- [Required work]: Leaving the pictures aside, reproduce the data in full and word for word.

______

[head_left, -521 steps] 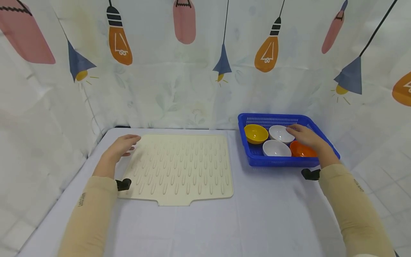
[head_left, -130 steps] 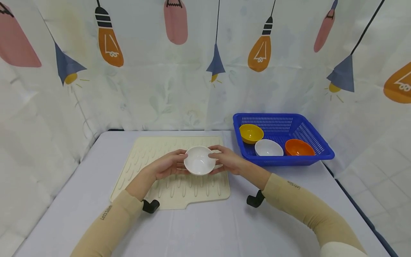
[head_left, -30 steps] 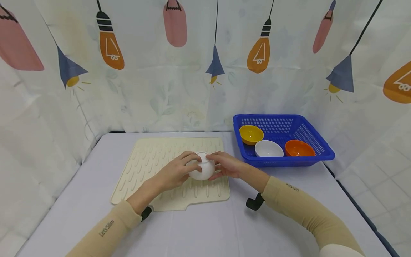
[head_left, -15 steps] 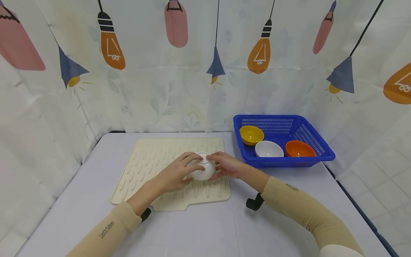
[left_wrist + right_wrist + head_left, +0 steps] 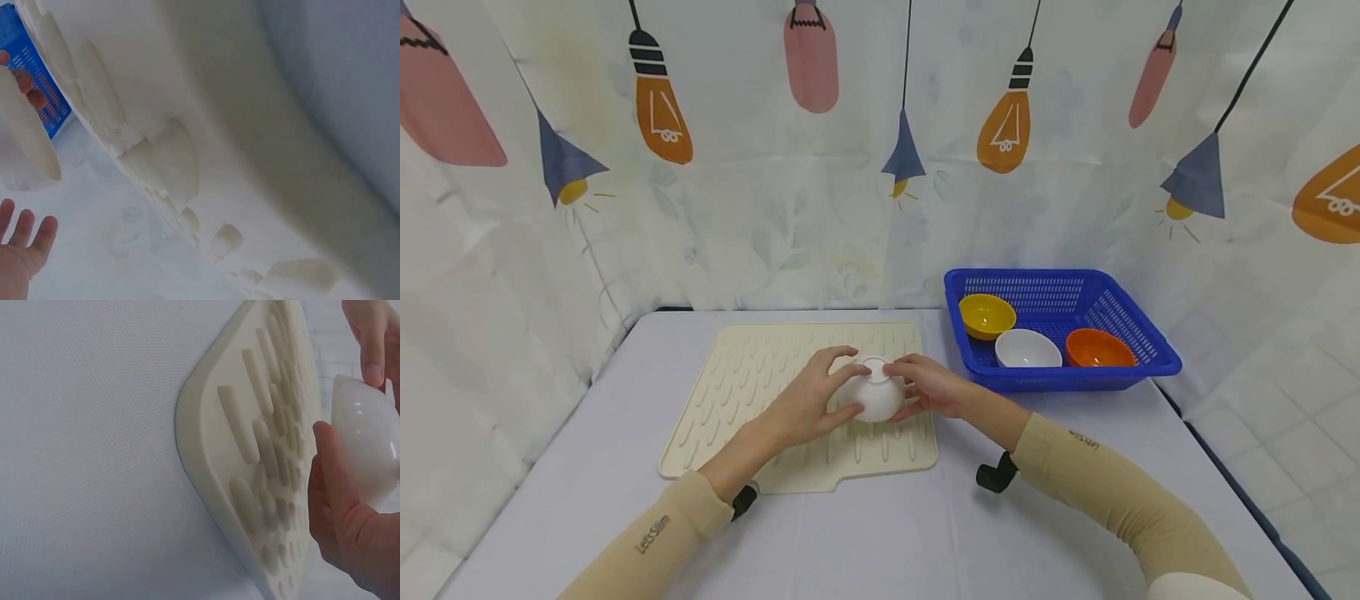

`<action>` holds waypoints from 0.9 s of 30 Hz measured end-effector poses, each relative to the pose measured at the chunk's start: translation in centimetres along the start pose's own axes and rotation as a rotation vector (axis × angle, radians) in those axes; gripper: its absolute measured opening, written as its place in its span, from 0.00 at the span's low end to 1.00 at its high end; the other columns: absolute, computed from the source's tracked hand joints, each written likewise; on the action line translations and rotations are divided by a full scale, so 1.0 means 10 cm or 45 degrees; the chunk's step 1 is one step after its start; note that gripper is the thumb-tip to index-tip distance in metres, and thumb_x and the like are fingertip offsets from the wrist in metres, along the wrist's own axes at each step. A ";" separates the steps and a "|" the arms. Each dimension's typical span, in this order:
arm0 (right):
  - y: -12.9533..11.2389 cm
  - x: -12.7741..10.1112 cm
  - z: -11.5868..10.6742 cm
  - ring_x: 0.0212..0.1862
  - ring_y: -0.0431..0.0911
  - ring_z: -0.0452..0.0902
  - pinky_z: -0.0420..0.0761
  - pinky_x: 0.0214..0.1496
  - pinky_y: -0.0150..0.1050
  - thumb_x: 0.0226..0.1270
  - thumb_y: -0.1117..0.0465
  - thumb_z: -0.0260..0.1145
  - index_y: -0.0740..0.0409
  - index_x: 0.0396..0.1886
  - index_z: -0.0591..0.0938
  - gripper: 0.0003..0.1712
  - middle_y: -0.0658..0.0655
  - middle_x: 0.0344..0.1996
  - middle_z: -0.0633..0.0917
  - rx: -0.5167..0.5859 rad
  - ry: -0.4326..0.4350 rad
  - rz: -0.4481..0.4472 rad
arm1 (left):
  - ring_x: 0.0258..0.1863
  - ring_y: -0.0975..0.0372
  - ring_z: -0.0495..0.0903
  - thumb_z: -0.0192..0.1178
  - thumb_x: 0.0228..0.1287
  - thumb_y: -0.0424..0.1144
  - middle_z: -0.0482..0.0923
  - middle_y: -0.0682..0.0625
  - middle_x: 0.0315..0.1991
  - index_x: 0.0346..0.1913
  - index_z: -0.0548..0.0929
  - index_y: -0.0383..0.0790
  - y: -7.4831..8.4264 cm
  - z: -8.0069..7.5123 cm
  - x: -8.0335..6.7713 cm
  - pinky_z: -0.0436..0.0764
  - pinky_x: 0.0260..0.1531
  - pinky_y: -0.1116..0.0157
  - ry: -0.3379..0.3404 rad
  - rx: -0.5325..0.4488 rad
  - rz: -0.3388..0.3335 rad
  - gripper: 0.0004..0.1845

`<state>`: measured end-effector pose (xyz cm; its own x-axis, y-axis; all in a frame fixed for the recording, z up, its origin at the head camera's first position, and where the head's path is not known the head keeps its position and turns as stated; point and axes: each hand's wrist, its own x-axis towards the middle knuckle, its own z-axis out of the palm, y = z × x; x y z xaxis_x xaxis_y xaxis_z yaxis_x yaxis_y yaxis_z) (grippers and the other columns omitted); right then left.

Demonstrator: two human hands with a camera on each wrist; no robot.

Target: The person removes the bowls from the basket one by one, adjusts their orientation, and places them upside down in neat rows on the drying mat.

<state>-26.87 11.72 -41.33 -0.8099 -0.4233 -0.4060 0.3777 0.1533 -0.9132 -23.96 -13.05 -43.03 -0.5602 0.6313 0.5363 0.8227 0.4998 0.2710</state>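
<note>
A white bowl [image 5: 878, 402] is held over the cream ridged draining mat [image 5: 760, 392], its foot ring turned up toward the head camera. My right hand [image 5: 936, 387] grips the bowl's right side, thumb near the foot ring and fingers around the side. On the left, my left hand [image 5: 808, 400] spreads its fingers around the bowl; the thumb lies at the bowl's side and one finger reaches toward the foot ring. In the left wrist view, fingers [image 5: 44, 240] of that hand extend apart from the bowl [image 5: 22, 150]. The right wrist view shows the right hand [image 5: 353, 525] cupping the bowl [image 5: 365, 434].
A blue plastic basket [image 5: 1067, 379] stands at the back right of the white-covered table [image 5: 865, 542]. It holds a yellow bowl [image 5: 987, 317], another white bowl [image 5: 1028, 348] and an orange bowl [image 5: 1101, 348]. A printed curtain [image 5: 737, 225] hangs behind.
The white bowl came from the basket to above the mat and was turned from mouth-up to foot-up. Just now my left fingers have spread and lifted; the right hand stays in place.
</note>
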 end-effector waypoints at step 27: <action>0.05 0.02 0.03 0.59 0.60 0.77 0.88 0.44 0.48 0.78 0.47 0.62 0.68 0.70 0.68 0.35 0.66 0.64 0.73 -0.025 0.018 -0.063 | 0.70 0.45 0.69 0.74 0.63 0.47 0.69 0.39 0.69 0.63 0.74 0.45 -0.05 0.02 0.02 0.73 0.64 0.44 -0.159 -0.173 -0.225 0.30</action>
<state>-26.69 11.41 -41.81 -0.8337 -0.4180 -0.3609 0.3284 0.1503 -0.9325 -24.53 -13.04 -43.17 -0.6970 0.6137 0.3708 0.7118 0.5299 0.4611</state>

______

- [Your response]:
[head_left, -521 steps] 
[head_left, -130 steps] 
[head_left, -30 steps] 
[head_left, -15 steps] 
[left_wrist + right_wrist + head_left, +0 steps] 

`<action>` holds waypoints from 0.9 s of 30 Hz measured end-effector poses, each relative to the pose measured at the chunk's start: translation in centimetres along the start pose's own axes and rotation as a rotation vector (axis × angle, radians) in those axes; gripper: its absolute measured opening, written as its place in its span, from 0.00 at the span's low end to 1.00 at its high end; the other columns: absolute, computed from the source's tracked hand joints, each written likewise; on the action line translations and rotations are divided by a full scale, so 1.0 means 10 cm or 45 degrees; the chunk's step 1 is one step after its start; note that gripper is the thumb-tip to index-tip distance in metres, and thumb_x and the like are fingertip offsets from the wrist in metres, along the wrist's own axes at each step. A ";" separates the steps and a "|" the arms. Each dimension's typical span, in this order:
arm0 (right):
  - y: -12.9533..11.2389 cm
  - x: -12.7741..10.1112 cm
  - z: -11.5868..10.6742 cm
  - ring_x: 0.0212..0.1862
  - ring_y: -0.0431..0.0911
  - ring_z: -0.0452..0.0902
  - pinky_z: -0.0420..0.0761
  - pinky_x: 0.0214..0.1496
  - pinky_y: -0.0150..0.1050
  - thumb_x: 0.0226..0.1270
  - thumb_y: -0.1117..0.0465
  - thumb_z: -0.0260..0.1145
  - index_y: -0.0740..0.0409
  - index_x: 0.0396..0.1886
  - index_z: -0.0591..0.0938
  - gripper: 0.0003..0.1712
  - middle_y: -0.0658..0.0655
  - middle_x: 0.0344..0.1996
  - middle_z: -0.0633..0.0917
  - rx: -0.5167..0.5859 rad
  - ry: -0.4326..0.4350 rad
  - rz: -0.4481..0.4472 rad
arm1 (left):
  - ring_x: 0.0258..0.1863
  - ring_y: -0.0975..0.0372
  - ring_z: -0.0495..0.0903
  - thumb_z: -0.0192..0.1178
  - thumb_x: 0.0228..0.1287
  - thumb_y: -0.0424..0.1144
  - middle_z: -0.0482..0.0923
  - middle_y: -0.0682..0.0625
  - middle_x: 0.0315..0.1991
  - index_x: 0.0346..0.1913
  - index_z: -0.0548..0.0929
  - index_y: -0.0383..0.0790
  - y: -7.4831..8.4264 cm
  - z: -8.0069..7.5123 cm
  - x: -8.0335..6.7713 cm
  - pinky_z: -0.0436..0.0764
  - pinky_x: 0.0260..0.1531
  - pinky_y: -0.1116..0.0157
  - ry: -0.3379..0.3404 rad
  - rx: -0.5325..0.4488 rad
  - rz: -0.3388..0.3335 rad
  - gripper: 0.0004..0.1845

`<state>`: measured end-effector pose (xyz cm; its own x-axis, y-axis; all in a frame fixed for the recording, z up, its origin at the head camera's first position, and where the head's path is not known the head keeps its position and turns as stated; point and axes: each hand's wrist, its own x-axis towards the middle knuckle, its own z-axis out of the palm, y = z × x; x y z xaxis_x xaxis_y xaxis_z yaxis_x yaxis_y yaxis_z) (grippers and the other columns omitted); right then left.

Demonstrator: two human hands with a camera on each wrist; no robot.

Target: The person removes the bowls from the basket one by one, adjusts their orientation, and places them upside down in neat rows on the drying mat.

<state>-26.87 11.72 -41.33 -0.8099 -0.4233 -0.4060 0.3777 0.1533 -0.9132 -23.96 -13.05 -43.03 -0.5602 0.6313 0.5363 0.8227 0.4998 0.2710</state>
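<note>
A white bowl [image 5: 878, 402] is held over the cream ridged draining mat [image 5: 760, 392], its foot ring turned up toward the head camera. My right hand [image 5: 936, 387] grips the bowl's right side, thumb near the foot ring and fingers around the side. On the left, my left hand [image 5: 808, 400] spreads its fingers around the bowl; the thumb lies at the bowl's side and one finger reaches toward the foot ring. In the left wrist view, fingers [image 5: 44, 240] of that hand extend apart from the bowl [image 5: 22, 150]. The right wrist view shows the right hand [image 5: 353, 525] cupping the bowl [image 5: 365, 434].
A blue plastic basket [image 5: 1067, 379] stands at the back right of the white-covered table [image 5: 865, 542]. It holds a yellow bowl [image 5: 987, 317], another white bowl [image 5: 1028, 348] and an orange bowl [image 5: 1101, 348]. A printed curtain [image 5: 737, 225] hangs behind.
The white bowl came from the basket to above the mat and was turned from mouth-up to foot-up. Just now my left fingers have spread and lifted; the right hand stays in place.
</note>
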 end-effector waypoints at step 27: <action>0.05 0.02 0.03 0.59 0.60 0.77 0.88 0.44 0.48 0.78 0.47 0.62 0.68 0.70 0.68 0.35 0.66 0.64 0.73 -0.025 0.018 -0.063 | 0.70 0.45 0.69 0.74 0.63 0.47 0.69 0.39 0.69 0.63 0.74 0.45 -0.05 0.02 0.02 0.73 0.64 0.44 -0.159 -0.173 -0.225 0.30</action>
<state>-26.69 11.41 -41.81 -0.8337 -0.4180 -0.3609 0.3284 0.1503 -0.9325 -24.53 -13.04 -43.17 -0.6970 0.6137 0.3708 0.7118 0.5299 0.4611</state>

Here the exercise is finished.